Alman hükümeti, silahlar üzerinde daha sıkı kontroller ve daha etkili sınır dışı etme prosedürleri yoluyla şiddet suçlarını ve terör tehditlerini azaltmayı amaçlıyor. Yeni önlemler, Almanya'nın insani ilkelere bağlılığını sürdürürken sığınma korumalarının kötüye kullanılmamasını sağlıyor. Yetkililer, biyometrik kontroller getirerek ve ekstremizmle bağlantılı mali işlemleri izleyerek ulusal güvenliği artırmayı ve halkı gelecekteki tehditlerden korumayı amaçlıyor.

Bunun Siyasi İklimle İlişkisi Ne?

Gelecek yıl Eylül ayında yapılacak genel seçimlerle birlikte iç güvenlik ve göç, Almanya için siyasi ortamı şekillendirecek kritik konular. Saldırılardaki artış ve göçmen kökenli kişilerin bu saldırılara karışması, süregelen tartışmaları daha da alevlendirdi. Özellikle aşırı sağcı AfD'nin giderek güçlenmesi, sığınma ve göç politikalarına ilişkin tartışmaları zehirli bir dille körükledi ve AfD son aylarda meydana gelen ölümcül saldırıları kendi politikaları için malzeme haline getirmeye çalıştı. FDP de dahil olmak üzere iktidar partileri, kamuoyunun endişelerini gidermek ve somut çözümler sunmak için bu konularda sağlam bir duruş sergileme baskısı altında. Bu yasa teklifi, Almanya'nın insani yükümlülüklerini tehlikeye atmadan güvenlik, göç ve adil bir iltica sistemi ihtiyacını dengeleme çabalarını yansıtıyor.

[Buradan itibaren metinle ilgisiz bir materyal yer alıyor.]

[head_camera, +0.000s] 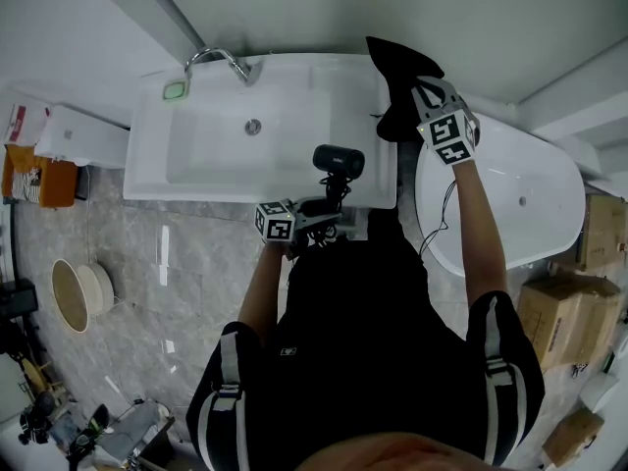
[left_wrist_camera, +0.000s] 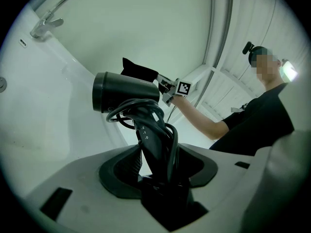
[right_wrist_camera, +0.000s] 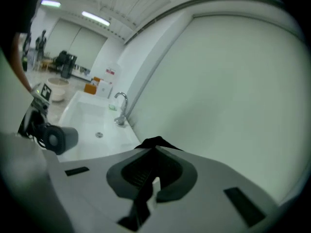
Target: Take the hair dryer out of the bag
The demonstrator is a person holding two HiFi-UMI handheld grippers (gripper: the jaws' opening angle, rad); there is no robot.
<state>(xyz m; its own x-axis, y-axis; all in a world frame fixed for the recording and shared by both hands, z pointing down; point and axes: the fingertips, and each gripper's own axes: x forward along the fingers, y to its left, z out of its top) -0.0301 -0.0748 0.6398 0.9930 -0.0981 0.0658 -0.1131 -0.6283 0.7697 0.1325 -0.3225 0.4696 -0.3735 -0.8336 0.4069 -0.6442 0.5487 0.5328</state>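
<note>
The left gripper (left_wrist_camera: 158, 176) has its jaws spread wide and clamped on the handle of the hair dryer (left_wrist_camera: 125, 92), with the cord (left_wrist_camera: 121, 111) looped round that handle; the dryer's barrel sits just beyond the jaw tips, over the white sink (head_camera: 147, 155); the right gripper (right_wrist_camera: 148, 181), well apart from the left, is pinched almost closed on a fold of the bag (right_wrist_camera: 155, 142), which is clear of the dryer.

Bright, even overhead light; heavy fisheye distortion, dark vignetted corners.
</note>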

Önerilen mevzuat, özellikle iltica ve ikamet yasalarının reformuna ilişkin olarak Türkiye için önemli sonuçlar doğurabilir. Almanya'daki çok sayıda sığınmacı ve mültecinin Türkiye kökenli olması nedeniyle, suç faaliyetlerine karışan kişilerin ilticalarının iptaline ilişkin daha katı kurallar Türk vatandaşlarını potansiyel olarak etkileyebilir. Teklifin suç faaliyetlerinin mali takibine ve sınır dışı edilmesine vurgu yapması da, özellikle ekstremizm veya şiddet suçlarını içeren durumlarda, Almanya'daki Türk topluluklarına yönelik incelemelerin artmasına yol açabilir.

Almanya güvenlik ve göçü etkin bir şekilde yönetme konusunda artan bir baskıyla karşı karşıya olduğundan, bu yasa teklifi bir yandan iltica sistemini reforme ederken diğer yandan da iç güvenliği iyileştirmeye yönelik bir adımdır. Teklif, sığınma sisteminin dürüst ve adil bir şekilde işlemesini sağlarken halkı ekstremizm ve suçtan korumayı amaçlamaktadır. Ufukta seçimler görünürken, bu teklif Almanya'da göç ve güvenlik konularındaki siyasi diyaloğun şekillenmesinde de önemli bir rol oynayabilir.